Although the personal injury action is the most common, in theory, a contingency fee could take a wide variety of forms. A party in a contract dispute could hire an attorney on the basis that he would receive a portion of any award or a higher hourly rate if the case was resolved by a certain deadline.

In a different category of contingency fee cases are certain cases where an attorney is entitled to fees as a matter of law. Perhaps the most common of these sorts of cases are civil rights cases where the statutes explicitly state that the court will award reasonable attorney’s fees to a prevailing plaintiff. This scheme is designed to encourage attorneys to represent persons whose civil rights have been violated, even when the dollar amount that might be attached to any injury might be small.

The agreement between Gableman and his attorneys, broadly speaking, fell into this category. In accordance with state law, if Gableman had been cleared of all wrongdoing, Gableman’s attorneys’ fees would have been paid by the state. But because Gableman was not exonerated, and instead the court deadlocked, unable to resolve the issue, his attorneys were not eligible to be paid by the state. Thus, his attorneys received nothing and Gableman got tens of thousands of dollars in legal services for free.

So why is Gableman’s arrangement any more suspicious than a contingency arrangement in some other instance where there is a fee shifting statute? The answer lies in the specific nature of Gableman’s case, Gableman’s role as a justice of the state’s highest court, and the law firm’s role regularly representing litigants before the state supreme court.

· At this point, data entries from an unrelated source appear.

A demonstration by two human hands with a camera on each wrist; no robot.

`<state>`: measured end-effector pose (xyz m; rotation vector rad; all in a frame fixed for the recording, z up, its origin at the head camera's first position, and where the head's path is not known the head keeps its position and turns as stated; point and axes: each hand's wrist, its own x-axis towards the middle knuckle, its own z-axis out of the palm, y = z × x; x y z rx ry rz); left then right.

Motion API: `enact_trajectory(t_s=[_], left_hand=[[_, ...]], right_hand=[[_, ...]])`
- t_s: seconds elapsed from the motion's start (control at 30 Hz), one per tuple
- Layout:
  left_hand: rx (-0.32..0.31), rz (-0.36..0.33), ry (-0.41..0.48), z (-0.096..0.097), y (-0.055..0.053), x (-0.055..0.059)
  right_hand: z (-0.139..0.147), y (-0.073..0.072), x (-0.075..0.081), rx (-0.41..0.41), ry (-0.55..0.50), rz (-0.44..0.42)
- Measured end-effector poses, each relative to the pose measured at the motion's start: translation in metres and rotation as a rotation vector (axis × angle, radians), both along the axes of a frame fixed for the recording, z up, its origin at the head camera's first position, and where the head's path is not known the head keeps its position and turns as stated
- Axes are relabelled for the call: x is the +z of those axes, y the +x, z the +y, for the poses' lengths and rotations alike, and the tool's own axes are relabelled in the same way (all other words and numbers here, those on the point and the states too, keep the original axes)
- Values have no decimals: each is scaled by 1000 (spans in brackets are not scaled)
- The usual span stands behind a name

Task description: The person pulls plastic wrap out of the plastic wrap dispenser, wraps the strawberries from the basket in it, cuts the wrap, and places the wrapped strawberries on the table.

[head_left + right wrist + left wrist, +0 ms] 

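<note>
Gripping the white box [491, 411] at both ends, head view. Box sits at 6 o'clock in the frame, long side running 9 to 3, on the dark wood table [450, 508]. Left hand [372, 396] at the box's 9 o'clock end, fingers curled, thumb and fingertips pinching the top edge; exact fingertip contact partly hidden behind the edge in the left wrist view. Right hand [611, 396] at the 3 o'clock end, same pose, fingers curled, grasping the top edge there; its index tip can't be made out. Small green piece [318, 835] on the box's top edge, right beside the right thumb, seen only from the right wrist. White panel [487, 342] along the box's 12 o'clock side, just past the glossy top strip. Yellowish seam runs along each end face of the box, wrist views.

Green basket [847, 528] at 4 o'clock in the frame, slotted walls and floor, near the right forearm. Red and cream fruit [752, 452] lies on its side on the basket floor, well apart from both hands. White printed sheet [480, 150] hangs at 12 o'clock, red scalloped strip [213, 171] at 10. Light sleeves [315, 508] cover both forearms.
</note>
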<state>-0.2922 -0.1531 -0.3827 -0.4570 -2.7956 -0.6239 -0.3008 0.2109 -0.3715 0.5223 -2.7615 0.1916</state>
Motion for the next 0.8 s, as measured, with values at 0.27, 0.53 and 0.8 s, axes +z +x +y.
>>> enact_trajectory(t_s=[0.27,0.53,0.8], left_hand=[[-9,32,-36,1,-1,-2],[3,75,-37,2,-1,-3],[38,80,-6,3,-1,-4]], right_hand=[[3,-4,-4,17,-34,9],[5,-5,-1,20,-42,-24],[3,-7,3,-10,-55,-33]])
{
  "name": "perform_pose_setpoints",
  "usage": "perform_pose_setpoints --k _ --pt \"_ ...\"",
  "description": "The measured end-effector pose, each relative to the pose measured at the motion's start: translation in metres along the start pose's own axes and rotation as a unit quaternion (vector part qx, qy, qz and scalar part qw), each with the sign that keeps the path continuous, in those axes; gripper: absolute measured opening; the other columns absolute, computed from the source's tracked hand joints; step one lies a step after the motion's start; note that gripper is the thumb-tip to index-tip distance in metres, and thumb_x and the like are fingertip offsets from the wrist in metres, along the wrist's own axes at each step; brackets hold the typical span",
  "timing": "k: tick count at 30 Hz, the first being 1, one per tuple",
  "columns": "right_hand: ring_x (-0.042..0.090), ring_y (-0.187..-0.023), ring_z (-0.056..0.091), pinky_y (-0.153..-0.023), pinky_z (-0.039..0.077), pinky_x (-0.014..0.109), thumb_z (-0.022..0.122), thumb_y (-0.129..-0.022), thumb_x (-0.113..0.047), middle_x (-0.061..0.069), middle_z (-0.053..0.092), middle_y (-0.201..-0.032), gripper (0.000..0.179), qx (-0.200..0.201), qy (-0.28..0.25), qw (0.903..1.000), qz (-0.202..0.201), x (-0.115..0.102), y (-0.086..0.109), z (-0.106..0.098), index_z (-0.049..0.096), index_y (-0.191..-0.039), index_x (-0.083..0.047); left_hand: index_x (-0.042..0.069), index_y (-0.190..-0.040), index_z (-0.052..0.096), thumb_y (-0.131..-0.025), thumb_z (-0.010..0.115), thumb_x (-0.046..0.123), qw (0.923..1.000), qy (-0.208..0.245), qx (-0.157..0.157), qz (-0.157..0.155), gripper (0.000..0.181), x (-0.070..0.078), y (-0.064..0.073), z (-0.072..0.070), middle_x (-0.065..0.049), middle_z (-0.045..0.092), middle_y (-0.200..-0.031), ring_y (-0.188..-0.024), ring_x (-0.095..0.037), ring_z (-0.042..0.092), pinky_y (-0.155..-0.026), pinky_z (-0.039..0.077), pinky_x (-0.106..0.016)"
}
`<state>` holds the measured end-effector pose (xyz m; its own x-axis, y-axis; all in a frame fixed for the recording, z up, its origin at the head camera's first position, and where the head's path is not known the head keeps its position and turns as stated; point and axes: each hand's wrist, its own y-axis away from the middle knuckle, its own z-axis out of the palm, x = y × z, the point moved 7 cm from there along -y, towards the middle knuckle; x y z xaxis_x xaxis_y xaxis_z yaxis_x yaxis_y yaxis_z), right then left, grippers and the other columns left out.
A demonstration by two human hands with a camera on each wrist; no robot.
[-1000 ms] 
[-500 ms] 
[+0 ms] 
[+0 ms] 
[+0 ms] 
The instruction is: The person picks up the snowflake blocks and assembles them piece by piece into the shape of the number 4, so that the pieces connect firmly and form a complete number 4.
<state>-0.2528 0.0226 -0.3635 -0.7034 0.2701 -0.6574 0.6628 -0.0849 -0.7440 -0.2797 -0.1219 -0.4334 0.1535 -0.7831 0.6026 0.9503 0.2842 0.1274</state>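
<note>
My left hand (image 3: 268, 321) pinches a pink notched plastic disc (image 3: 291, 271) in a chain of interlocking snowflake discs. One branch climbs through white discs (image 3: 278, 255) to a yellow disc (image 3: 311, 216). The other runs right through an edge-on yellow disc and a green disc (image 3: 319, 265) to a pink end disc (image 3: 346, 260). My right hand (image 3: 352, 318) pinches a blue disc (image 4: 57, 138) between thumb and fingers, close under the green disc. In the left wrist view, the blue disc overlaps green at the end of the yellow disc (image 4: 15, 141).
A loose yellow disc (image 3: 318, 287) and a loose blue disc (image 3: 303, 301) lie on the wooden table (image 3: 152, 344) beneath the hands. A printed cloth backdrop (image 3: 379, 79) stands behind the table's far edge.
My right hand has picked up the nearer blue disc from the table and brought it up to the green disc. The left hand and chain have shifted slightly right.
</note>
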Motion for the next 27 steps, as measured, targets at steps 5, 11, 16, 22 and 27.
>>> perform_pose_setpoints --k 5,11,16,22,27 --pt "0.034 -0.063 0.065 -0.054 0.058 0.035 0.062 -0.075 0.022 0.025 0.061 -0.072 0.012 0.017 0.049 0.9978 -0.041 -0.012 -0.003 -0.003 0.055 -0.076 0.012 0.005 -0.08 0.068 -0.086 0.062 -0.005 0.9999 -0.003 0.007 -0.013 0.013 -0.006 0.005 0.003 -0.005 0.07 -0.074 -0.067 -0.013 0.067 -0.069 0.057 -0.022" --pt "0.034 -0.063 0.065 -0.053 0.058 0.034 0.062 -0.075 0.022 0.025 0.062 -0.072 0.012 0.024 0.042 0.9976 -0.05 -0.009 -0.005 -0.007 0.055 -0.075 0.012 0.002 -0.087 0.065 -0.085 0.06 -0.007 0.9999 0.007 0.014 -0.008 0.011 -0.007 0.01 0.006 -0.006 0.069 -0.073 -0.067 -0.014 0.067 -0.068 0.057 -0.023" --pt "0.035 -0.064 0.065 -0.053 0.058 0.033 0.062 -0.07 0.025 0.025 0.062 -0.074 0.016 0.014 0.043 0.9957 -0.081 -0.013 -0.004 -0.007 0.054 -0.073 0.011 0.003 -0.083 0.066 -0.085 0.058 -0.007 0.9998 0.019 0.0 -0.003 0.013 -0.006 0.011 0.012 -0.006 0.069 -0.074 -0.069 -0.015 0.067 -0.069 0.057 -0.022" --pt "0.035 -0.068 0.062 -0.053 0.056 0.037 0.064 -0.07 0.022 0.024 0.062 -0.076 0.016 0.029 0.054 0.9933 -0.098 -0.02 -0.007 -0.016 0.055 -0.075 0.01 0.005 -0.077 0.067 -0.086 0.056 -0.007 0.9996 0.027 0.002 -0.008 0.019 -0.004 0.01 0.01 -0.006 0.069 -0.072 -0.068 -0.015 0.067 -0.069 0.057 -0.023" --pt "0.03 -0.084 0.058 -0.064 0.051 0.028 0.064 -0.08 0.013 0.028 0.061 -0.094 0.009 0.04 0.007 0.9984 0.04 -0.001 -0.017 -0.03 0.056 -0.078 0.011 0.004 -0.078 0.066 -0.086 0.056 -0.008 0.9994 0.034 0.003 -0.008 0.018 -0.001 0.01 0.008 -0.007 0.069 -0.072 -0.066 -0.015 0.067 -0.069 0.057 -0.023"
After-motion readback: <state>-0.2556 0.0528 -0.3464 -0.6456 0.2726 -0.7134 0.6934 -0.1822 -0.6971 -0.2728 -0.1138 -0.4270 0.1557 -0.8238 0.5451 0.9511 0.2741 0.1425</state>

This was an ethics case where, for practical purposes, Gableman was the defendant. At stake was not merely his reputation but his career and elected office; if he lost the case, he could have been removed from the bench. His attorneys were going to be paid only if Gableman was exonerated. Thus, in accepting the odd compensation agreement, Michael Best & Friedrich were, in effect, betting that Gableman would be cleared of any ethical wrongdoing. The contingency fee agreement was essentially the law firm giving Gableman a blank check and devoting all the firm’s resources to him upon the belief that he was innocent of any wrongdoing. It is an incredibly powerful expression of loyalty to a jurist and one that a jurist is unlikely to soon forget.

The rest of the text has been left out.